WebExercises Sports Medicine Minute with Dr. Norman Eng
Why should exercise be one of the cornerstones of a successful care plan or rehab strategy? How do other providers approach this topic? What can we learn from each other to help our patients succeed? This week we are excited to feature Dr. Norman Eng, DC to learn more about injury prevention for soccer players.
Dr. Eng is the team chiropractor for the Atlanta United soccer club and holds a FIFA diploma in sports medicine. He also served Team USA during the 2016 Olympic Games in Rio as a team chiropractor. Dr.
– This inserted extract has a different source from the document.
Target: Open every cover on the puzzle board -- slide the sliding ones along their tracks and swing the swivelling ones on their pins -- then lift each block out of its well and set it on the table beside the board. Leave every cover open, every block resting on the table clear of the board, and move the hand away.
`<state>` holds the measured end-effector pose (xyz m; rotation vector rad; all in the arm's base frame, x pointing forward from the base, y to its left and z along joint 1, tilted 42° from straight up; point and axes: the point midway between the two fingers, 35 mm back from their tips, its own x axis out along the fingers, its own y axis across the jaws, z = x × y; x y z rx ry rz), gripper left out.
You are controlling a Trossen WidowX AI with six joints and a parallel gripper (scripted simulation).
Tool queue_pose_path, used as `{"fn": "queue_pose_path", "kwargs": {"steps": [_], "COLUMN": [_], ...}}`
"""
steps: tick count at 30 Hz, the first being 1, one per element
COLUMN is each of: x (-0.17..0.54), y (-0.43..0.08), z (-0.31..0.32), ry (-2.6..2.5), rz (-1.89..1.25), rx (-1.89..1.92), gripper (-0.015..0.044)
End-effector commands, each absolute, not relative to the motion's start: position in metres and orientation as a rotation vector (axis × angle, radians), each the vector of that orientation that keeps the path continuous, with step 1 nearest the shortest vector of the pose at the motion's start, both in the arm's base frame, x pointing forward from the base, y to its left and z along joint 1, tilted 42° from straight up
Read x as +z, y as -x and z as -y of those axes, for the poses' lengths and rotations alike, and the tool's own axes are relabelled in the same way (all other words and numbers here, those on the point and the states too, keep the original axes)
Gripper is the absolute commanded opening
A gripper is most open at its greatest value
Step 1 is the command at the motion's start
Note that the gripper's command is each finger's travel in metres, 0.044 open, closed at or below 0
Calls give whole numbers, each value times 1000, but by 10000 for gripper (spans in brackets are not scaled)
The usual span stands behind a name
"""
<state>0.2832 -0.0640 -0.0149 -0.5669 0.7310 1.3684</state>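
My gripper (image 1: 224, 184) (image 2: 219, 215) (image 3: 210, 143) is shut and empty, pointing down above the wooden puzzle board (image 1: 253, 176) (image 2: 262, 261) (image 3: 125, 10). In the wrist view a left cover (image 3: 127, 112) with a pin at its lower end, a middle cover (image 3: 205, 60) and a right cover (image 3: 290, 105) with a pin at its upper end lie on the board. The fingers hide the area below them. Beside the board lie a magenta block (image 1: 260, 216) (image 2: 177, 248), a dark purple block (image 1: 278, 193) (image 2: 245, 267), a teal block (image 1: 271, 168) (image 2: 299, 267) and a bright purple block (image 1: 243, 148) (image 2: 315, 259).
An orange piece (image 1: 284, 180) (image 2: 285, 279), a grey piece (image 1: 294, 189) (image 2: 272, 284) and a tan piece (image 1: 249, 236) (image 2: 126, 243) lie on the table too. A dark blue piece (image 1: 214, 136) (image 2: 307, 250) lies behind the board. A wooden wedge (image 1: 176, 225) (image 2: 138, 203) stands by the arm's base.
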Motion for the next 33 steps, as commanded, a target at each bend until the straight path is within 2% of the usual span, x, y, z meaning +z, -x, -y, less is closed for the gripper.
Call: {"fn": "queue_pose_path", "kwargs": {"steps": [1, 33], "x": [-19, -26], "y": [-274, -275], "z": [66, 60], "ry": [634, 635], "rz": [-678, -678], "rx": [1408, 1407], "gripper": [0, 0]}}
Eng has been a sports medicine team member for the 2015 Outdoor Track and Field World Championships, 2014 Indoor Track and Field World Championships in Sopot, Poland, 2014 World Junior Championships, 2012 USA Track and Field Olympic Trials, 2010, 2011, 2013, and 2014 USA Track and Field National Championships, and the Gold Cup Soccer Tournament. Dr. Eng received his doctorate from the University of Bridgeport College of Chiropractic where he graduated with highest honor (summa cum laude) and was inducted to the Phi Kappa Phi Honor Society.
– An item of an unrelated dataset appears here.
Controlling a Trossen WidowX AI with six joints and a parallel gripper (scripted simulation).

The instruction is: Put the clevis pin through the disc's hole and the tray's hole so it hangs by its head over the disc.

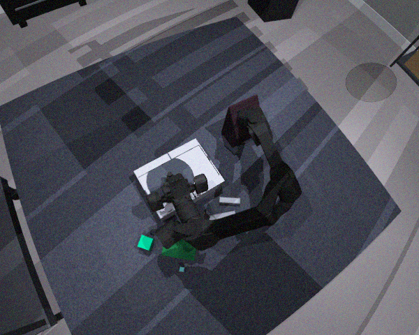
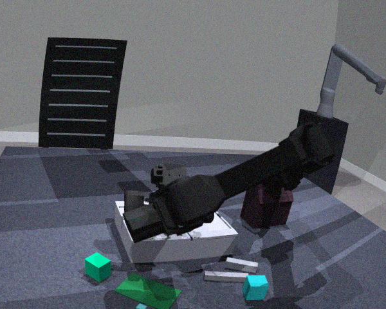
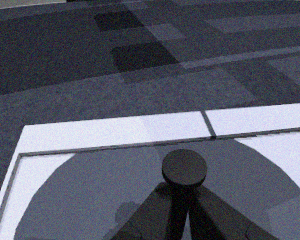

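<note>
Pin (image 3: 184,167): dark, round flat head, shank mostly hidden.

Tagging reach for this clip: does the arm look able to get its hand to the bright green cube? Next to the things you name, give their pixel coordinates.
Probably yes: the green cube (image 1: 144,242) (image 2: 98,266) sits outside the tray (image 1: 211,164) (image 2: 183,249) (image 3: 90,134), nothing standing over it, though the hand (image 3: 178,192) is occupied.

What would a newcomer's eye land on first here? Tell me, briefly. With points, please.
Probably the bright white tray (image 1: 209,164) (image 2: 183,249) (image 3: 85,134), under the bent dark arm (image 1: 238,224) (image 2: 253,169), with a wide grey disc (image 1: 170,167) (image 3: 90,190) inside. Next, the vivid green cube (image 1: 144,242) (image 2: 98,266) beside the tray. Close up, the pin's round dark head (image 3: 184,167) stands out above the claw's fingertips, over the disc.
</note>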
WebExercises: What is most common injury in soccer players?
Dr. Norman Eng: The most common injuries seen involve the hamstring. The constant acceleration and deceleration in the sport can create a lot of stress to that area, and that’s why it’s always very important to maintain good eccentric strength.
WebExercises: What are your 3 go-to exercises to prevent hamstring injuries?
Dr. Norman Eng:
1. Nordic Hamstring Curl
2. Single Leg Deadlifts
3. Monster Walks for Glute Strength
WebExercises: What is a good frequency for your exercise programs (per week)?
Dr. Norman Eng: Firstly, you should make sure that the hamstring is pain free first. 3x/week is a good frequency. In addition, riding an exercise bike is great for recovery once the pain subsides.
WebExercises: When do you progress patients to a new exercise program?
Dr. Norman Eng: Patient progression is based on time and pain levels. Listen to your body and give it the appropriate rest because the biggest mistake is when someone tries to return to play too soon. Hamstring injuries can take anywhere from 3-8 weeks depending on the severity. Towards the latter end of the rehabilitation period, ball drills and plyometrics should be part of the training routine.
WebExercises: Do you prescribe exercises patients can do at home? How important is that to achieve your desired outcomes?
Dr. Norman Eng: The exercises that I prescribe are ones that patients can always do at home without the use of machines. Practicality and simplicity are best when teaching exercises.